Beverage giant Coca-Cola's (NYSE: KO) first-quarter performance was positive across nearly every major financial metric. So why have shares fallen on results?

We'll get there in a moment. First, let's take a look at these numbers that have failed to impress the market.

Revenue of $7.53 billion reflected a 5% year-over-year increase. Favorable currency movements, however, contributed most of the gain. Earnings-per-share growth looked much better: Up 19%, to $0.69, in GAAP terms, and up 23% when excluding special items in the recent and year-ago quarters.

Operating cash flow reached $1.3 billion -- a more than 50% gain that was aided by currency effects and lower pension contributions.

Also, Coca-Cola grew its global nonalcoholic ready-to-drink beverage value share (company sales as a percentage of industry sales) while holding steady volume share (the industry equivalent of market share). Said differently, Coca-Cola successfully raised prices versus the competition, without taking a hit on the amount of product sold. PepsiCo (NYSE: PEP), what say you?

Total company volume, meanwhile, increased 3% in the quarter, with international volume gaining a larger 5%. But I have to call out two salient facts.

One, North American volume sank 2% -- worse than the prior quarter's performance -- indicating that the structural headwinds facing both Coca-Cola and key competitor PepsiCo continue to blow full force.

Now, let's shuffle on over to Exhibit No. 2. Here, we see that total "sparkling" (aka carbonated) volume gained 2% for the quarter, with international sparkling volume, at 3% growth, only slightly ahead. Meanwhile, total "still" volume -- composed of juices, flavored waters, teas, etc. -- jumped 8%, with international markets posting 12% growth.

Essentially, if we take away the two factors that originally gave rise to Coca-Cola's success -- soda products in general, and the U.S. market in particular -- today's Coca-Cola would be a growth powerhouse. That's the sort of irony that doesn't go down smoothly.

And I think that we can start right there in explaining the market's negative reaction.

Furthermore, there's integration risk in Coca-Cola's pending acquisition of Coca-Cola Enterprises' (NYSE: CCE) North American bottling operations. We're already hearing that this transaction, which isn't even expected to close until Q4, is heading for problems. A representative of the Teamsters union was recently quoted as saying that Coca-Cola's move will "hurt customer relations and provoke a work stoppage ... not only in Southern California but in other key markets as well."

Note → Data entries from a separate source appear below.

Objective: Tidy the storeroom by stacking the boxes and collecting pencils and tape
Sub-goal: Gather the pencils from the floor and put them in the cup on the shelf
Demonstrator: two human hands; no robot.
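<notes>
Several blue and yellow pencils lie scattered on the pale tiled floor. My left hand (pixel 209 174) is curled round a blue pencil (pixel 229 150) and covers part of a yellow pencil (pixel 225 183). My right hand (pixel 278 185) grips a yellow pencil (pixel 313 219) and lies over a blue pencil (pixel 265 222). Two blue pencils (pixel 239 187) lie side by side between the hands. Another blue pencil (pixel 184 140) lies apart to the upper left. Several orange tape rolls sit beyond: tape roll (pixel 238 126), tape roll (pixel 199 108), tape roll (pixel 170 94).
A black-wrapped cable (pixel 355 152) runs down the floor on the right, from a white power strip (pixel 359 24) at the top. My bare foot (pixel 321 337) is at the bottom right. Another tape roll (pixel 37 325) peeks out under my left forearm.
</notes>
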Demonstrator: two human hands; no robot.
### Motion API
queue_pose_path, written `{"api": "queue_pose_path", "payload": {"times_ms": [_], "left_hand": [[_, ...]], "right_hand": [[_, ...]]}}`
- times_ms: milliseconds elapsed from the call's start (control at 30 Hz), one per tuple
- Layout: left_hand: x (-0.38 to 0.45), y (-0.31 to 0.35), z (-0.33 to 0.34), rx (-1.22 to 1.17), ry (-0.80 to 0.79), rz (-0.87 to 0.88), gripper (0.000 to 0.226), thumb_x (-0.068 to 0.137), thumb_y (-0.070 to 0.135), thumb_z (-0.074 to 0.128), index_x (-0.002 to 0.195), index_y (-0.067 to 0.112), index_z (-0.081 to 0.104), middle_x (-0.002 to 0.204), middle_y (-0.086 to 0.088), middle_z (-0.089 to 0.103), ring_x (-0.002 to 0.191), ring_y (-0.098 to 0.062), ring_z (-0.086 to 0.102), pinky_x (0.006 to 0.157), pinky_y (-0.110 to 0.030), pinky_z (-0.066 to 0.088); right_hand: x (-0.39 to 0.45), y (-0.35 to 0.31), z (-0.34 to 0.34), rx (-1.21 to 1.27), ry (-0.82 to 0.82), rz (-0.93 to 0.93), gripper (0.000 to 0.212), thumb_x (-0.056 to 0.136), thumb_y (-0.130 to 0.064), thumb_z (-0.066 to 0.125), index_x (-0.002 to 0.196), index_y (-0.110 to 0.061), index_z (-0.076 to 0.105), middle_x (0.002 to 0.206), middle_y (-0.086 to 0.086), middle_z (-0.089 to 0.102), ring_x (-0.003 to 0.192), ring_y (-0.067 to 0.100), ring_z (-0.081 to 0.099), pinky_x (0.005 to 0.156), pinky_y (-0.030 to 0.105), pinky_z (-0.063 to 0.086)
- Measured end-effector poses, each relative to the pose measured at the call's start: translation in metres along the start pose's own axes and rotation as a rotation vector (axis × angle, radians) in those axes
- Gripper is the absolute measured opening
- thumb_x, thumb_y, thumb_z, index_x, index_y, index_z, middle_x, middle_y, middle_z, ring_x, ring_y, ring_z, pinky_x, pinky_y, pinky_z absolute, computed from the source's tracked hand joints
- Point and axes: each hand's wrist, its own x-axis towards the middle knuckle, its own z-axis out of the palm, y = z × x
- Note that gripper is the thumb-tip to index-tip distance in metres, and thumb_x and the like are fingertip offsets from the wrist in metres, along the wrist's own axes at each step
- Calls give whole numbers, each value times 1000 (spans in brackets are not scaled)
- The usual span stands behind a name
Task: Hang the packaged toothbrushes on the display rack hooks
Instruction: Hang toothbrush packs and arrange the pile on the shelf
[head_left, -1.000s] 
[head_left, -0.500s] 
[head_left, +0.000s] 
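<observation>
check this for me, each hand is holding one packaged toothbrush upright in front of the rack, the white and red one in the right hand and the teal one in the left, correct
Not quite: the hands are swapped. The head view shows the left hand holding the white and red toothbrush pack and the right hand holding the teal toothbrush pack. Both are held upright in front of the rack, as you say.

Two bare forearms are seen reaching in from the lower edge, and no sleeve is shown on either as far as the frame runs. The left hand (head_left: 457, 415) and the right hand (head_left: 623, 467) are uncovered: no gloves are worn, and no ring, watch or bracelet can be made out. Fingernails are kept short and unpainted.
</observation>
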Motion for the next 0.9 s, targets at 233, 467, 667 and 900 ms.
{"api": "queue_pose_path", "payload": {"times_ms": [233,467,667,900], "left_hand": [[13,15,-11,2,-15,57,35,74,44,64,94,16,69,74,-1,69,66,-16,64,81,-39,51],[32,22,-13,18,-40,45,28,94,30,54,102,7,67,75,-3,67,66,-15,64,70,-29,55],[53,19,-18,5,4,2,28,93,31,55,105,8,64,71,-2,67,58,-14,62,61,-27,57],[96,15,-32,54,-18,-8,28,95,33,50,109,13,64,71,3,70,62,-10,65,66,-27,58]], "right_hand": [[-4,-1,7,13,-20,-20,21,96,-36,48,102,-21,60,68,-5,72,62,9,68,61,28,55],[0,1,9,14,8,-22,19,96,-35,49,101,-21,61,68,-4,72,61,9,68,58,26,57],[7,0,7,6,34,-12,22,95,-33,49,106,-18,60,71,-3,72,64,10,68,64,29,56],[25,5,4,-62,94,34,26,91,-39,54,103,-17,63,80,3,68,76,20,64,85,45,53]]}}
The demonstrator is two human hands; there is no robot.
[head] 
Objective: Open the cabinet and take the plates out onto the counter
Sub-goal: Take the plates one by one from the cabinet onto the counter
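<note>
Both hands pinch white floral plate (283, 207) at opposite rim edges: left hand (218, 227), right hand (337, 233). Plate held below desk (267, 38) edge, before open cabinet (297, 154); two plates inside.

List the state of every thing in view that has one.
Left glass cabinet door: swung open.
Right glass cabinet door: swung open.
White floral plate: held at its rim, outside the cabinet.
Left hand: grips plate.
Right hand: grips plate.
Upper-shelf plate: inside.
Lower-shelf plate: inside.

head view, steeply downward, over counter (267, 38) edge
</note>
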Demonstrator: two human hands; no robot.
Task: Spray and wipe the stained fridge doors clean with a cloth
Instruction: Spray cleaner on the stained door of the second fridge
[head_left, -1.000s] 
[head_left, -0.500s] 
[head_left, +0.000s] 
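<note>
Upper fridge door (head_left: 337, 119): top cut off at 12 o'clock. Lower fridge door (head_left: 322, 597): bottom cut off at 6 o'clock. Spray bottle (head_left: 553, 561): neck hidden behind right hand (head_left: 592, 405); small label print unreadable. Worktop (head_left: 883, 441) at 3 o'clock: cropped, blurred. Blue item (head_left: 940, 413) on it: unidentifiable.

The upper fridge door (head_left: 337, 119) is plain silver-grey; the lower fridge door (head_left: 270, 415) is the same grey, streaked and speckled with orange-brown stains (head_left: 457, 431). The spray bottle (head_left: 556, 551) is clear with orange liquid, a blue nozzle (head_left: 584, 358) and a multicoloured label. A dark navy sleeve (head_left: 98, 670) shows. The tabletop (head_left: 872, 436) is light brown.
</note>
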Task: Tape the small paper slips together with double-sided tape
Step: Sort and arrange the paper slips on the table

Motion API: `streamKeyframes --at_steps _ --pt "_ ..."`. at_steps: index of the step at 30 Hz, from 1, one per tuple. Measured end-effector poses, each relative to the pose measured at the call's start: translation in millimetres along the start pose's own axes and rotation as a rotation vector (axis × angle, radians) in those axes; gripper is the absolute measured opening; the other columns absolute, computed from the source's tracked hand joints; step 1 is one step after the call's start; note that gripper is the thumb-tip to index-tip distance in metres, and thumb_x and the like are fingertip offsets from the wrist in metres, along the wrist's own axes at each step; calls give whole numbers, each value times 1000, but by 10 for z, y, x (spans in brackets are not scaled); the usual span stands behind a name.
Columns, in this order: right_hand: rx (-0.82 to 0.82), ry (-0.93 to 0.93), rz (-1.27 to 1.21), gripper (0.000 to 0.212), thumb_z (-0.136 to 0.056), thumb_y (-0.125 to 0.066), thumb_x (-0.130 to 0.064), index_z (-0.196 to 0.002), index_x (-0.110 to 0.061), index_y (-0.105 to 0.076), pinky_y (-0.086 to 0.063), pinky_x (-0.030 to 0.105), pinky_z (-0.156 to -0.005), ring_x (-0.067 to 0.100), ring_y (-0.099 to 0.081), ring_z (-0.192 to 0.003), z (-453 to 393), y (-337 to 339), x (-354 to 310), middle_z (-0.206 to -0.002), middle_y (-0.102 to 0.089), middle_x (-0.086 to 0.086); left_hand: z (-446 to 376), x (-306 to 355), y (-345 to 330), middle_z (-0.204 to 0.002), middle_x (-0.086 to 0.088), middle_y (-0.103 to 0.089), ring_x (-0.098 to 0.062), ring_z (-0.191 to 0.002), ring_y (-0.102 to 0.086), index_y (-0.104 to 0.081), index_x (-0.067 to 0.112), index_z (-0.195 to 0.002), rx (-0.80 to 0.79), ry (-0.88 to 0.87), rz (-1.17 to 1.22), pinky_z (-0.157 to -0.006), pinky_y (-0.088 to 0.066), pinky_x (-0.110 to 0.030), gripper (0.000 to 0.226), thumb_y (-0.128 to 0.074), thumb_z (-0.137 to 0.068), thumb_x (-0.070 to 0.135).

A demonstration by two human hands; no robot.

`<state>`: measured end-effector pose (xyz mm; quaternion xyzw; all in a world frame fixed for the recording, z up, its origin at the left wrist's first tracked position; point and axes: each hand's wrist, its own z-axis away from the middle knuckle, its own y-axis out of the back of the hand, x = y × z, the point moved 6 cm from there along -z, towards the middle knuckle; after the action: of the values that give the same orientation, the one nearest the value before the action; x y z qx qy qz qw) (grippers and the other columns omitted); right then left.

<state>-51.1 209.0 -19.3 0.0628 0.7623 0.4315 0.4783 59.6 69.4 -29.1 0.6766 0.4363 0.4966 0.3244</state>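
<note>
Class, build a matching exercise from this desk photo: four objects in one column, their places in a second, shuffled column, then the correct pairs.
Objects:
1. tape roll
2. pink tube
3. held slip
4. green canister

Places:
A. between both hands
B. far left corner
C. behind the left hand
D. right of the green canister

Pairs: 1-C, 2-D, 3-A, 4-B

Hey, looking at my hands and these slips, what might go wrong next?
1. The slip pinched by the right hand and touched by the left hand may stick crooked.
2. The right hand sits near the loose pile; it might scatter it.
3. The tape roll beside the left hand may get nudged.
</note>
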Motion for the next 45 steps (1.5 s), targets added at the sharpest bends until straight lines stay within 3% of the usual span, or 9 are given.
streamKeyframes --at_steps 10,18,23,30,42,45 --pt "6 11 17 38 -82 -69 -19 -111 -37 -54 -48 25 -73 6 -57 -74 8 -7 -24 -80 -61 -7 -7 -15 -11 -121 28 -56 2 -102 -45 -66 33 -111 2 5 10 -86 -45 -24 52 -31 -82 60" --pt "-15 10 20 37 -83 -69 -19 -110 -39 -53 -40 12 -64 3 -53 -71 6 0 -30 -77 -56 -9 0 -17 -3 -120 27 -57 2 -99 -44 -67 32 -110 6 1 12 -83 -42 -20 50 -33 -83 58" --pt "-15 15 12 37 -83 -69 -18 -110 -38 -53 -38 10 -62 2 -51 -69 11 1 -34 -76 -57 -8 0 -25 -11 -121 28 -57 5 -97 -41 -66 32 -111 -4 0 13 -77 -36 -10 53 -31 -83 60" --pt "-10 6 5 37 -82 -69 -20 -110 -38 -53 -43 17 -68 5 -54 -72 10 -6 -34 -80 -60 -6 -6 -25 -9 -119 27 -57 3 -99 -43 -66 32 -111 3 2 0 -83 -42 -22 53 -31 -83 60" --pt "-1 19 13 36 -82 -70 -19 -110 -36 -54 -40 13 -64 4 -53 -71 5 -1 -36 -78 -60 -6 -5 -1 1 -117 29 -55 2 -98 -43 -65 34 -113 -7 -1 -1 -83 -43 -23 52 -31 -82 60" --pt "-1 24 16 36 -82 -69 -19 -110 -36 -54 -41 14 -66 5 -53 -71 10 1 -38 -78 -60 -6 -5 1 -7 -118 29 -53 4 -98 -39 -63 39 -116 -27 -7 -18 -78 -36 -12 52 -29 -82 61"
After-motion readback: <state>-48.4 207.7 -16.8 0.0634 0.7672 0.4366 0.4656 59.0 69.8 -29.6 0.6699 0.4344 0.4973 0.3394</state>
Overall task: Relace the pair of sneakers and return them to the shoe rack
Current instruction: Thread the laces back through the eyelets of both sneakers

Bartender, make that a rum and Coke.

Look, I understand the investment appeal of Coca-Cola, given its global scope and brand recognition. But investors can take just a half step to the side and find what I consider superior companies. Take Andina and FEMSA (NYSE: FMX), for instance, both of which bottle Coca-Cola products but are focused on the fast-growing Latin American market.

Or, if you don't mind being invested in consumer-oriented companies that are tackling structural challenges, why not look to the telecom sector, where you can at least collect a 5-6%-ish dividend yield ? Verizon (NYSE: VZ), AT&T (NYSE: T), and Vodafone (NYSE: VOD) all fit that profile.

Coca-Cola may eventually surprise doubters and dramatically turn around U.S. operations. But until then, I see no compelling reason to hold shares, not at today's prices.